Tidaklah mungkin menyalahkan mereka ini kalau keduanya sebagai orang-orang muda yang saling tergila-gila, saling mencinta dan saling menderita, kini menumpahkan semua perasaan cinta kasih mereka di tempat sunyi itu. Bagi keduanya, hal ini merupakan pengalaman pertama sehingga membuat mereka lupa akan segala dan mabuk oleh manisnya madu asmara, terlupa masa lalu tak peduli masa depan, yang teringat hanyalah perpaduan kasih, di dalam pondok, di tepi telaga, di antara bunga-bunga yang tumbuh di hutan kecil pinggir telaga. Mereka bersendau-gurau, saling menggoda, saling memanja, saling menyayang, tiada ubahnya seperti sepasang pengantin baru yang sedang berbulan madu!

Betapapun besarnya badai dan ombak, akhirnya akan mereda juga. Gelombang nafsu asmara yang lebih besar dan dahsyat daripada badai dan ombak pun akhirnya akan mereda juga.
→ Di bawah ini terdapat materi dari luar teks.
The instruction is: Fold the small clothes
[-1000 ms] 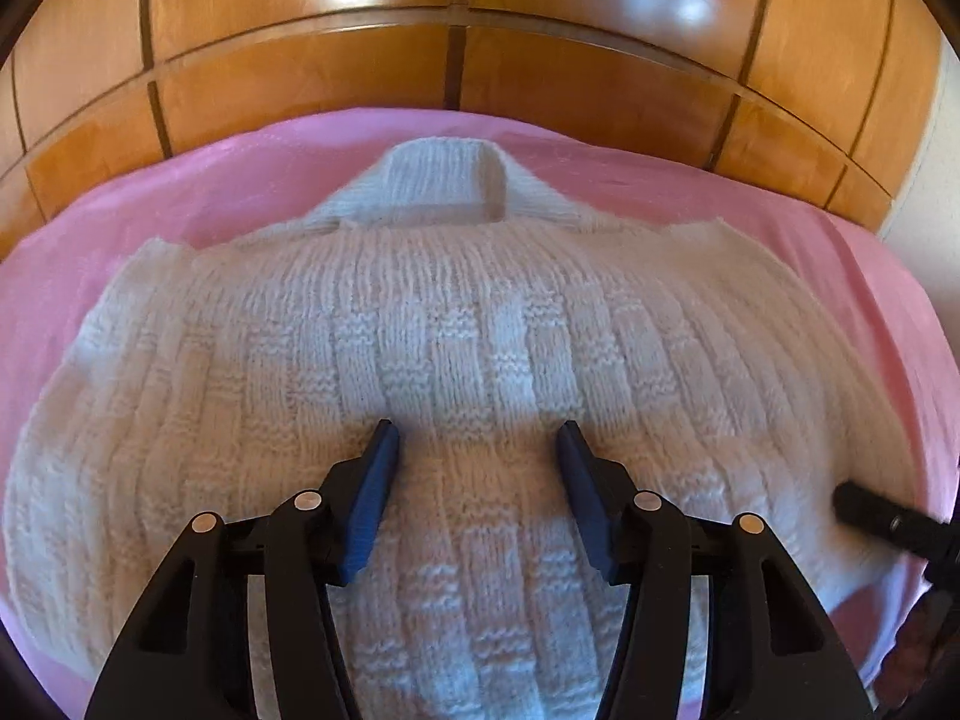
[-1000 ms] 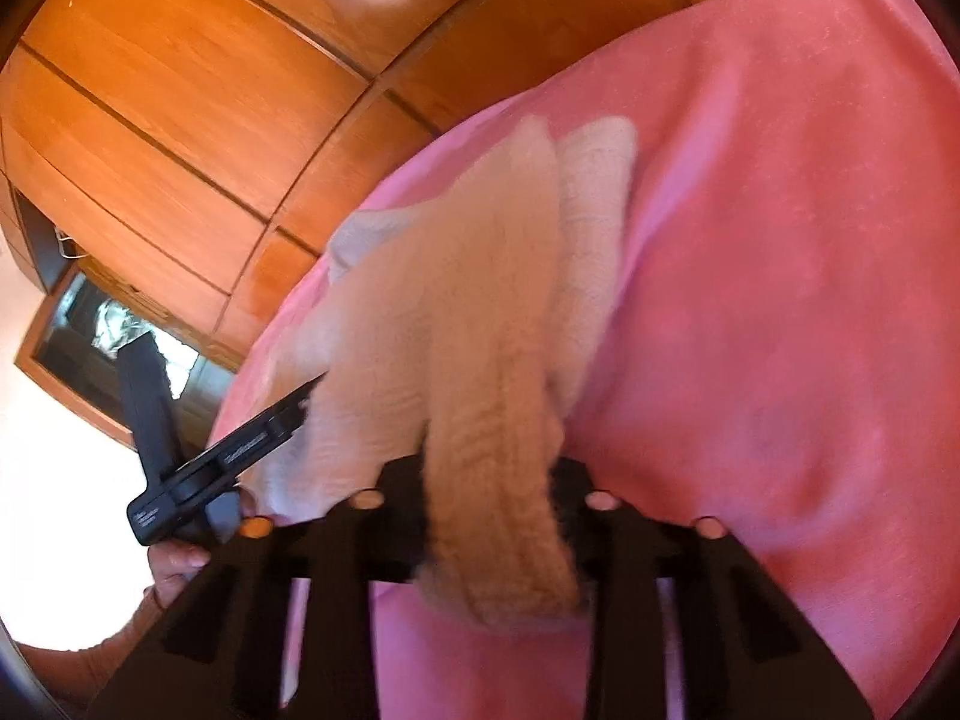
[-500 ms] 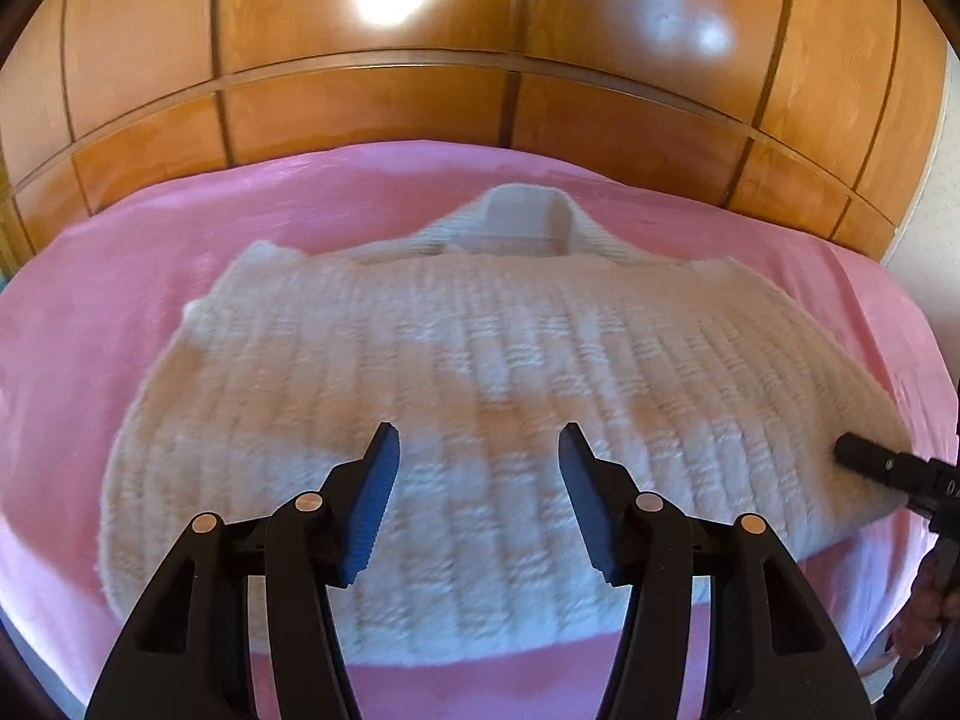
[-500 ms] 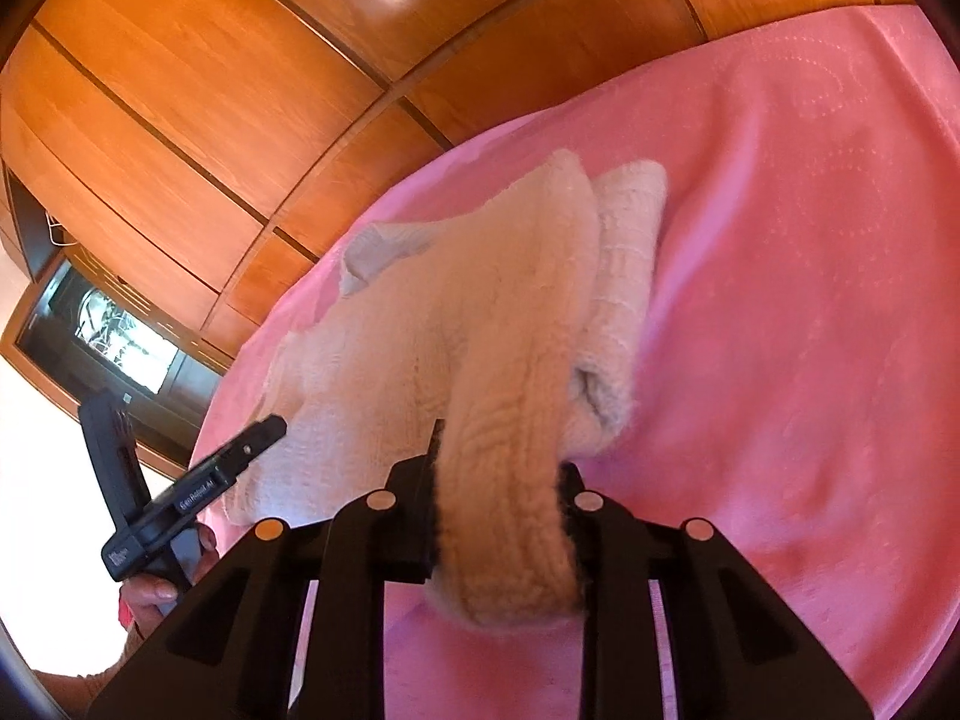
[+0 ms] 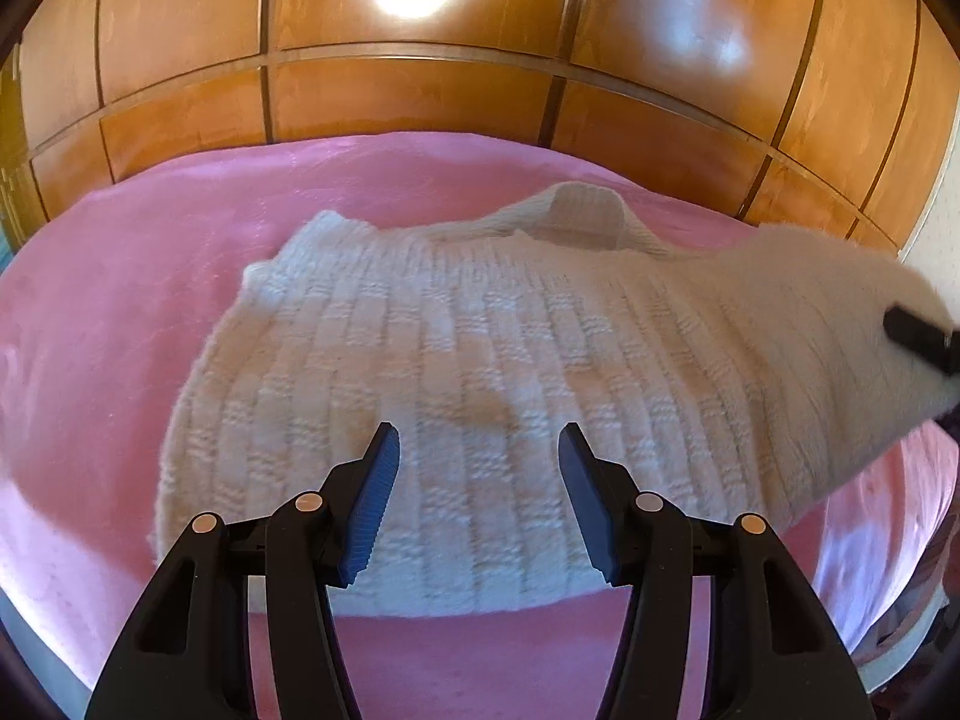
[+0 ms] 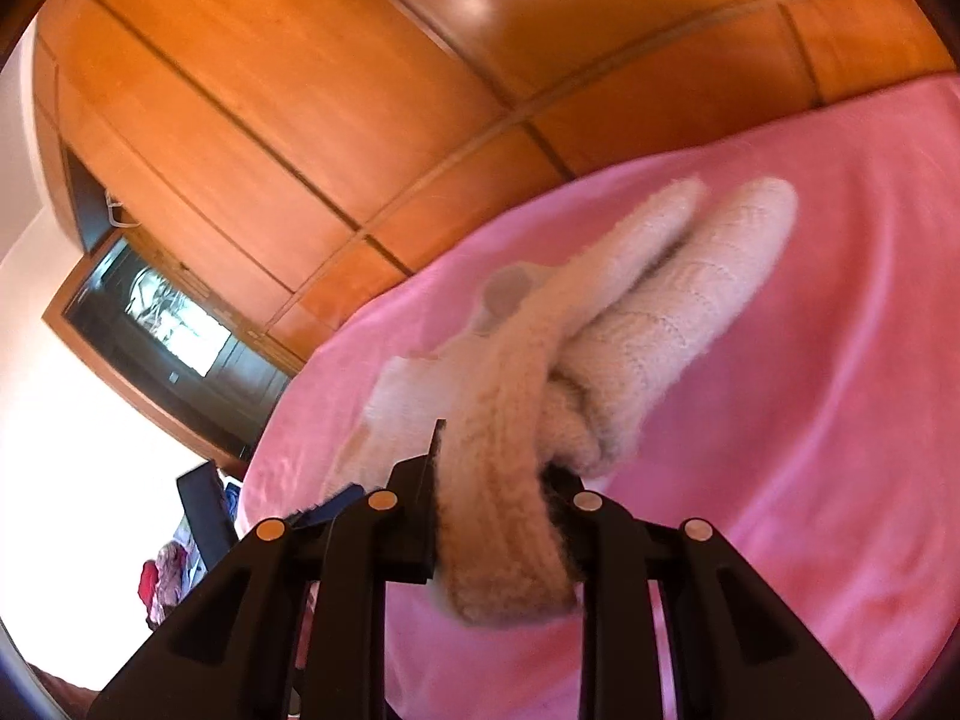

Selama satu bulan, Han Han dan Nirahai seolah-olah lupa segala, tidak peduli akan masa lalu dan masa depan, ingatnya hanya berlumba merenggut madu asmara yang makin direguk makin mendatangkan dahaga. Setelah lewat sebulan, cinta kasih mereka yang menyala-nyala terbakar nafsu berahi, mulai mereda dan mulailah mereka berdua sadar bahwa cinta kasih bukanlah cinta berahi semata, dan mulailah keduanya merenungkan masa depan mereka!

Bagaikan dua orang yang mengaso tenang setelah diombang-ambingkan gelombang dahsyat, selama sebulan lebih, pada pagi hari itu mereka duduk di tepi telaga. Han Han duduk bersandar batu hitam yang dulu sering kali dijadikan tempat duduk Koai-lojin di waktu “memancing”.

Nirahai duduk di depannya, setengah dipangkunya dan merebahkan kepala dengan rambut terurai lepas itu di atas dada Han Han. Sampai berjam-jam keduanya duduk seperti itu, tak bergerak dan penuh dengan kebahagiaan, dengan kepuasan, saling menikmati kehadiran kekasih masing-masing yang hanya terasa oleh detik jantung dan alunan nafas.

Angin semilir dari tengah telaga datang, bertiup membuat rambut yang hitam berikal melambai dan menggelitik leher Han Han, menyadarkan pemuda ini dari lamunan nikmat yang membuatnya tenggelam. Ia menggerakkan lehernya mengusir rasa gatal dan geli, kemudian melanjutkan gerakan jari-jari tangannya dengan mengelus rambut halus di atas dadanya itu penuh kasih sayang dan mesra.